Task goal:
Please work out how many of the lines below include "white". Only the number should be given.

>>

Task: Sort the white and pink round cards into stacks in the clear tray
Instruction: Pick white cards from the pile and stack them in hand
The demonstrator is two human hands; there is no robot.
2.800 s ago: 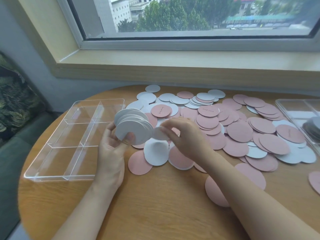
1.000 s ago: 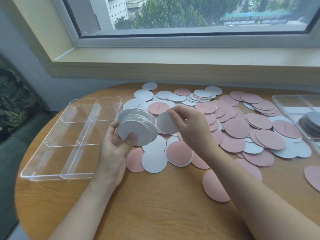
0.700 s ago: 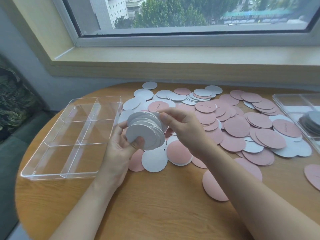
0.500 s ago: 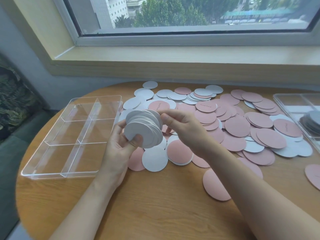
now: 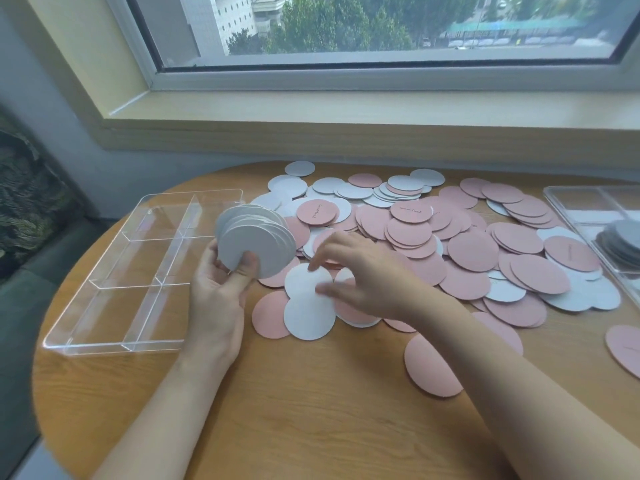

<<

Answer to this task:
2